Out of more than 14,000 companies reporting to the government, Tyson Foods ranked fourth, and JBS/Pilgrim’s Pride ranked sixth, in terms of the number of severe injury reports filed. Further, the poultry industry as a whole has the 12th highest number of severe injuries of all industries reporting-higher than the sawmill industry, auto, steel, and other high-hazard industries.
Large variation in worker attorney involvement by state: study

WCRI released a new FlashReport to help inform policymakers and stakeholders about worker attorney involvement in their state. According to the study, the percentage of claims with worker attorneys ranged from 13-14 percent in Wisconsin and Texas to 49-52 percent in New Jersey and Illinois.

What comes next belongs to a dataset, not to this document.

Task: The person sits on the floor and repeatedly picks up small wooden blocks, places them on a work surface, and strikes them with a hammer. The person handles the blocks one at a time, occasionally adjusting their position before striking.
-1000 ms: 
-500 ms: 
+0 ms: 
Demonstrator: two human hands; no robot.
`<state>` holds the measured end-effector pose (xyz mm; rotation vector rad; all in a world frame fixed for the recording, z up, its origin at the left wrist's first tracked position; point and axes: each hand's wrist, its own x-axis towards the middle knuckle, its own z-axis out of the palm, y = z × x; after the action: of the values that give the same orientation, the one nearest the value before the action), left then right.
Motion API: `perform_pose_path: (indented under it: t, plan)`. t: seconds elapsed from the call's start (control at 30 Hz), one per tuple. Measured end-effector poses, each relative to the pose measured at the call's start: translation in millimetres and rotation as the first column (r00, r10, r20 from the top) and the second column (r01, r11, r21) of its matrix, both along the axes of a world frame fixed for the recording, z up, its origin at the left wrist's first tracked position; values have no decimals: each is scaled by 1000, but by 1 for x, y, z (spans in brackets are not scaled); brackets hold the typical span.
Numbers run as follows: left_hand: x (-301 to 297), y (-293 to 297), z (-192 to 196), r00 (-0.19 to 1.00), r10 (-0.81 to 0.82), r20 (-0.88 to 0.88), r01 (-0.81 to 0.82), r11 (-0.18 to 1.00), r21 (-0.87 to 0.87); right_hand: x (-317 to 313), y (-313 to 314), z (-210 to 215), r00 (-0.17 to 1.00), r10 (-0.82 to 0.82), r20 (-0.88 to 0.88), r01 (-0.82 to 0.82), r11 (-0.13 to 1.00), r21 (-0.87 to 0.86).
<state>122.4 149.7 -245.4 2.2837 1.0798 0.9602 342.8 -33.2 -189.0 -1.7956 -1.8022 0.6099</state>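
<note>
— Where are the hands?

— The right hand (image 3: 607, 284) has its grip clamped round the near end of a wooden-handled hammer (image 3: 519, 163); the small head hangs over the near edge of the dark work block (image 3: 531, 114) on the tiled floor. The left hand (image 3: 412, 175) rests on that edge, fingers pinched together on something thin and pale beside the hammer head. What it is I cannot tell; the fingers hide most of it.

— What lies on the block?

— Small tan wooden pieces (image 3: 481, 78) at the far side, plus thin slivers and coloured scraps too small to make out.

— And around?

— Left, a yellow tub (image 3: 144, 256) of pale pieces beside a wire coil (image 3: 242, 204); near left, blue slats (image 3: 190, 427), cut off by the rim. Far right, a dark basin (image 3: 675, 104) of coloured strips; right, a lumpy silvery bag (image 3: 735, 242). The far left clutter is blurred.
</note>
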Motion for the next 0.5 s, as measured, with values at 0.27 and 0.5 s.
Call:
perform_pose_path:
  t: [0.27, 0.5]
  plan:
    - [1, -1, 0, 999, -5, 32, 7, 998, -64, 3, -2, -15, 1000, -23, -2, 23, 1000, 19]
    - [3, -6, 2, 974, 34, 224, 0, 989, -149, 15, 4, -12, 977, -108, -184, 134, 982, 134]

States included in this study are Arkansas, California, Florida, Georgia, Illinois, Indiana, Iowa, Kentucky, Louisiana, Massachusetts, Michigan, Minnesota, New Jersey, North Carolina, Pennsylvania, Texas, Virginia, and Wisconsin.
Mine safety rule implementation delayed until Oct. 2

The U.S. Mine Safety and Health Administration (MSHA) has extended the effective date for its rule on workplace safety examinations for metal and nonmetal mines to Oct. 2. The rule addresses the timing of workplace safety examinations and strengthens notification requirements.
MSHA launches lone miner safety initiative

MSHA announced it will begin focusing inspections and mine visits on lone miner situations after five of eight miner fatalities this year have involved miners working alone.
State updates

California

  • Insurance Commissioner Dave Jones has issued a revised advisory pure premium rate, reducing rates by 16.5% to $2.02 per $100 of payroll effective July 1.
  • Occupational Safety and Health Standards Board approved a new regulation that serves to strengthen process safety management around the state’s oil refineries.
  • The start date for the planned drug formulary will be delayed by six months to January 1, 2018 to revise parts of the plan and receive public comments.

Florida

  • 14.5% increase in comp premiums upheld by appeals court.

Illinois

  • The average indemnity benefit per claim in Illinois was $21,275 in 2013, while the median state benefit per claim was $18,269 according to a WCRI study.
  • The Senate passed two pieces of workers compensation reform legislation that would reduce the cost of workers compensation insurance for employers and introduce market competition. The bills will be sent to the governor for signature.

Mississippi

  • The Workers’ Compensation Commission has adopted an amendment to its 2017 fee schedule, adding opioid guidelines.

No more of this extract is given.